Figure 1: Forest plot comparing single rooms with multi-occupancy rooms with colonisation or infection with MDRO as an outcome
Room size and patient proximity
Again, the outcome was studies with a clinical outcome (acquisition of colonisation or development of infection with HCAI) and the variables were room size and patient proximity. Only 3 studies made the cut, all of which showed a significant reduction in various indicators of HCAI associated with increased bed spacing / room size.

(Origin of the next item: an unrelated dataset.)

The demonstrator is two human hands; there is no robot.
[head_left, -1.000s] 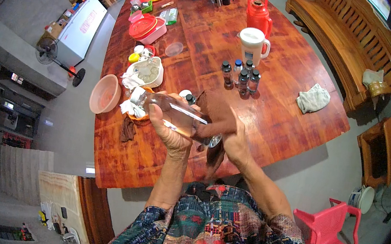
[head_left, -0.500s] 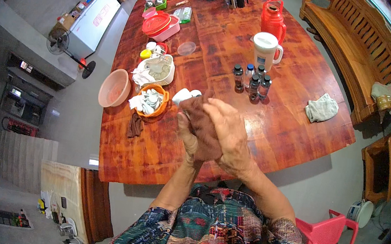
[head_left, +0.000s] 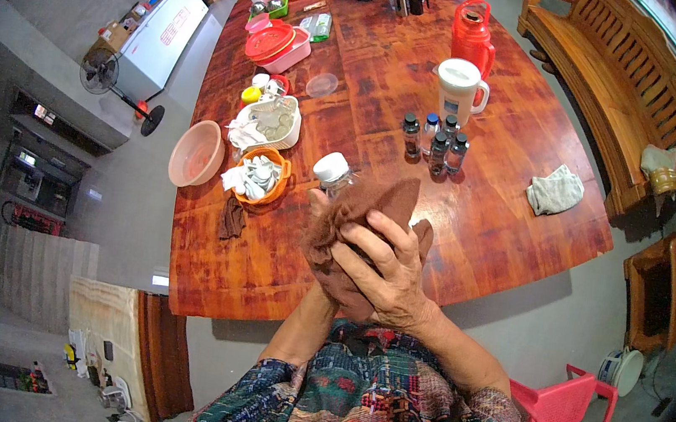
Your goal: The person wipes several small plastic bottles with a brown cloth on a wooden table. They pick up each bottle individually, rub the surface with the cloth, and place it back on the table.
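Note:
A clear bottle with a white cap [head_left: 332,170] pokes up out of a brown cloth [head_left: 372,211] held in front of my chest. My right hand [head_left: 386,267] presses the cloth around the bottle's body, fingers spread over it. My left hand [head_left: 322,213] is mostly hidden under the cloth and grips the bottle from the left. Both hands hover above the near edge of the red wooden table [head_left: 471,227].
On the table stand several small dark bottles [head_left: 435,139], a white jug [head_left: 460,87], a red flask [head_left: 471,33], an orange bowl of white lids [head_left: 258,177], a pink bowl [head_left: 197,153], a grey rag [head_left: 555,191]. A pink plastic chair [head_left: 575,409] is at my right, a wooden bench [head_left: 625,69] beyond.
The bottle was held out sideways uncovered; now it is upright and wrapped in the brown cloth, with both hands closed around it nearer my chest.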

Antiseptic hand rub dispensers
The review evaluated very particularly the impact on the availability of antiseptic hand rub dispensers on the rate of hand hygiene compliance. Studies including hand washing or multi-modal hand hygiene initiatives were excluded. Again, only 3 studies made the cut, all of which showed a significant improvement in hand hygiene compliance.
Interpretation
The small number of studies that made the cut was both a strength and limitation of the review. A strength, because it illustrated rigorous inclusion and exclusion criteria. A limitation, because it meant that meta-analyses were not possible for 2/3 topics, and may have been underpowered for single rooms and HCAI. However, it would seem from the final analysis that a more towards single rooms makes a profound impact, cutting HCAI rates more or less in half. This argues for building new hospitals with a high proportion of single rooms, and looking at options to retrofit more single rooms within existing hospitals.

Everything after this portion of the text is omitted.